If i had all the time in the world, I would go about testing every functionality – otherwise stick to the famous “heavy hitters, critical BPs, resource intensive” functionalities.
Typically when deciding what test cases we need to test, “resource intensive” decision should come from the infra and dev teams.
What was the original heap size for the JVM?
What was the original garbage collection frequency under load?
Once I observed a similar behaviour and it was caused by a frequent garbage collection (almost all CPU cycles were spent on GC).
I have begun to categorize load testing into 2 different types because of similar scenarios I’ve seen at customers. First type is your typical high-volume “load testing” which everyone knows, the other is “diagnostics testing”, which is the type of lower volume testing you describe here. Both are beneficial, while diagnostic testing fits in with the mantra of test early and test often. This neatly into the way that many development organizations are moving already, using Agile, Test-driven and other iterative processes. If you already made the leap into tools that perform detailed analysis (i.e. LoadRunner), there’s no reason to relegate them to the end of the testing cycle if they can be used to proactively discover issues earlier in the development process.

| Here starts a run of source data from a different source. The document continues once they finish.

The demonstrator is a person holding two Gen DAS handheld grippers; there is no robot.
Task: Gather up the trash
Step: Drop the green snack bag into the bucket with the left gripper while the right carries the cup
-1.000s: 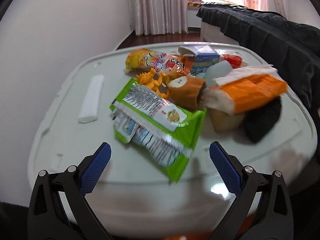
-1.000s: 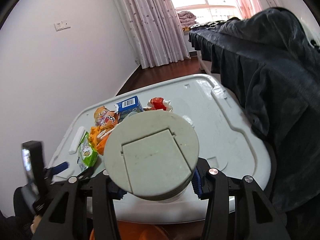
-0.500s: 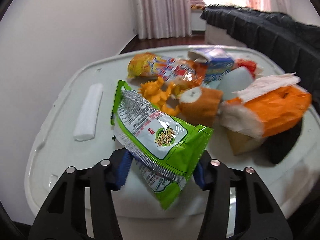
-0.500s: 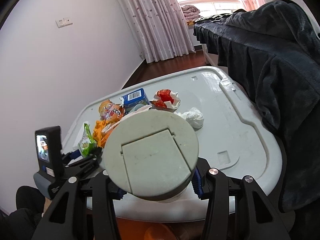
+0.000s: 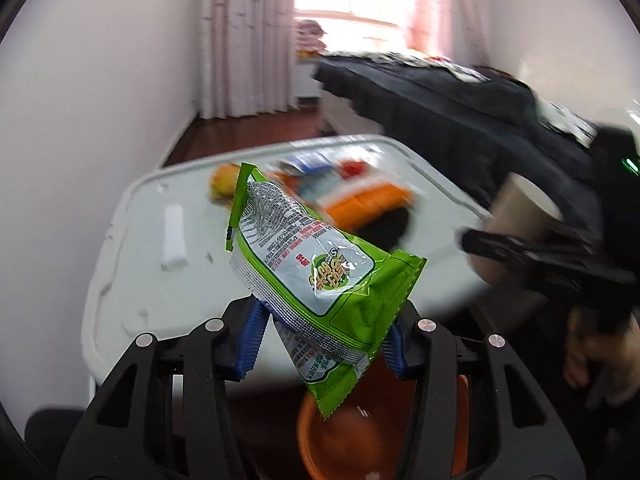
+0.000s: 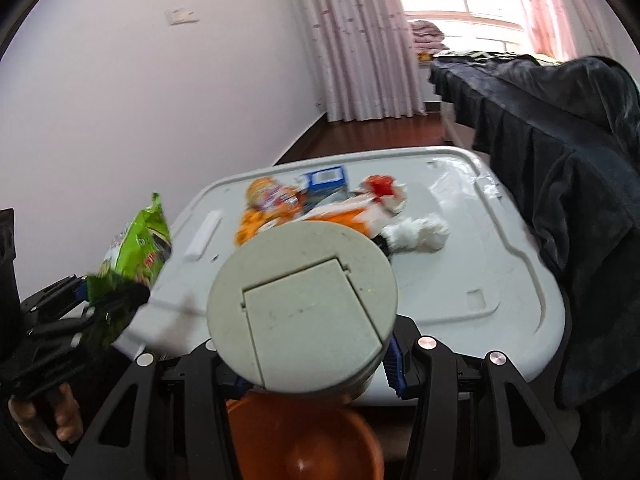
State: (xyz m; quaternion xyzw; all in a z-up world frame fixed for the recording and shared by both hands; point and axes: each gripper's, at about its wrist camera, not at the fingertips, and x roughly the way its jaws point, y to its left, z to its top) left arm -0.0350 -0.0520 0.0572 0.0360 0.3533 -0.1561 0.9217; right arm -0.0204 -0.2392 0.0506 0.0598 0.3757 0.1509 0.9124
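Note:
A green snack packet (image 5: 320, 264) hangs in the air with my left gripper (image 5: 322, 336) shut on its lower part, off the white table (image 5: 132, 280) and above an orange basin (image 5: 360, 432). The right wrist view shows that packet (image 6: 136, 248) and the left gripper (image 6: 80, 308) at the left edge. My right gripper (image 6: 316, 372) is shut on a grey round cup (image 6: 304, 308), whose flat end faces the camera. More trash lies on the table: an orange packet (image 6: 276, 208), a blue carton (image 6: 324, 178), a red and white wrapper (image 6: 382, 192) and white tissue (image 6: 420, 236).
The orange basin (image 6: 304, 440) stands on the floor below the table's near edge. A white bar (image 6: 202, 236) lies on the table's left side. A dark blanket (image 6: 560, 160) hangs over furniture along the right. A white wall runs along the left.
My left gripper closed on the green packet, then lifted it off the table and drew it back over the basin. The right gripper kept the cup and shifted a little.

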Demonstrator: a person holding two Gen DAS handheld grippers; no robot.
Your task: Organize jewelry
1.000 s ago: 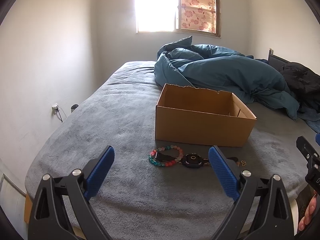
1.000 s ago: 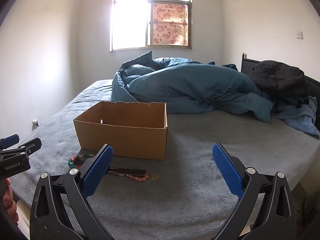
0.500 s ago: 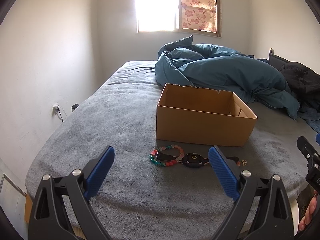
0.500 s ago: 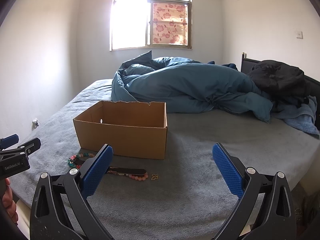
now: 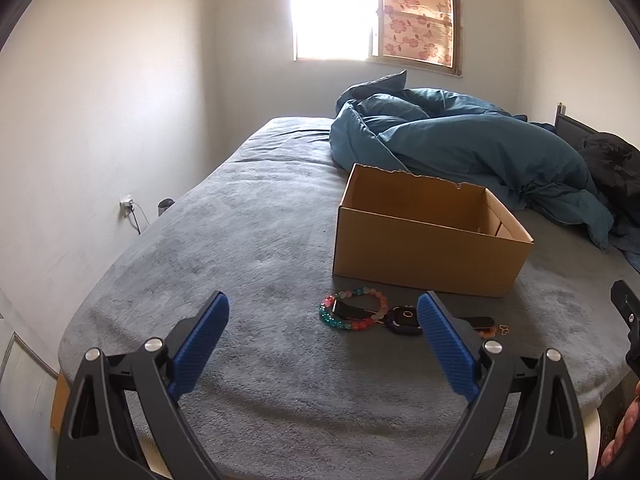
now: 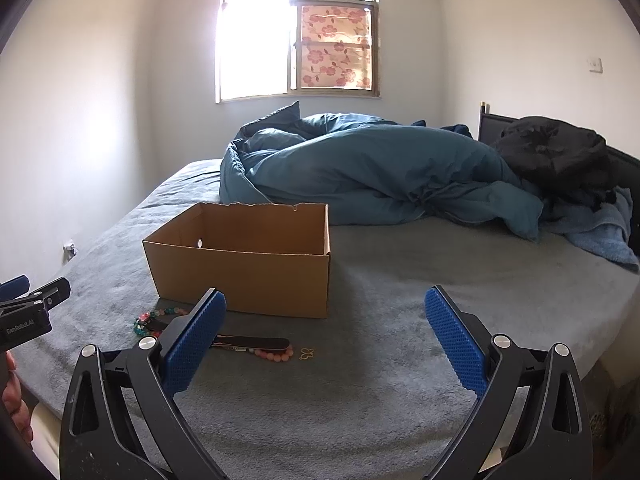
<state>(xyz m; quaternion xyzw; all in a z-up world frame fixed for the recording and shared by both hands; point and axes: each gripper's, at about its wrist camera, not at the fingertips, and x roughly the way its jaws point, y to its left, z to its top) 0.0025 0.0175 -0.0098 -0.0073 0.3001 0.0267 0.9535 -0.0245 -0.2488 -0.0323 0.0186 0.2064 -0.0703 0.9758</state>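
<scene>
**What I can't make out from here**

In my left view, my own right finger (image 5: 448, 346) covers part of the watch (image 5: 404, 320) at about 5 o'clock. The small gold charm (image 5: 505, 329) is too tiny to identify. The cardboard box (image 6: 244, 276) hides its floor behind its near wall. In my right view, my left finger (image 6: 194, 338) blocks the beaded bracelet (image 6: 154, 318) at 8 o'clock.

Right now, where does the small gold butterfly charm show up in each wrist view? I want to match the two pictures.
Left wrist view: the gold butterfly charm lies lower right on the grey blanket, just right of the left gripper's right finger.
Right wrist view: the charm lies lower centre, right of the pink beads.
Shared landmark: the cardboard box, just behind the jewelry in both.
</scene>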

Since traditional performance testing is done at the very end of a release, you might not find major scalability issues until this stage, when in fact scalability problems might be revealed in the application code, even at low volumes. The advantage to what you’ve described is that testing can become an iterative process where feedback is given more regularly to the development team and the scripts for load testing can be developed much earlier in the development process in these “diagnostics” tests.
While I agree that you don’t want to try to test before the functionality has had time to evolve a bit, if you have already invested in LoadRunner, then you’re able to utilize the tool more consistently throughout the dev process rather than waiting until the end, when scalability problems are much more difficult and expensive to fix. One other advantage to this approach is that with LoadRunner’s Java/.Net Diagnostics module, you can provide feedback to development on issues occuring at the class/method level. There is also a free version of the Mercury profiler that uses the same technology as LoadRunner’s (albeit doesn’t handle more than single user traffic), which developers can use on thier dev boxes: http://download.mercury.com/cgi-bin/portal/download/searchResult.jsp?type=2
-quote-
The development team didn’t understand why changing the settings made the problem go away, but they were just happy the problem was no longer occurring…
-endquote-
O.o (Tilt) they did not understand?????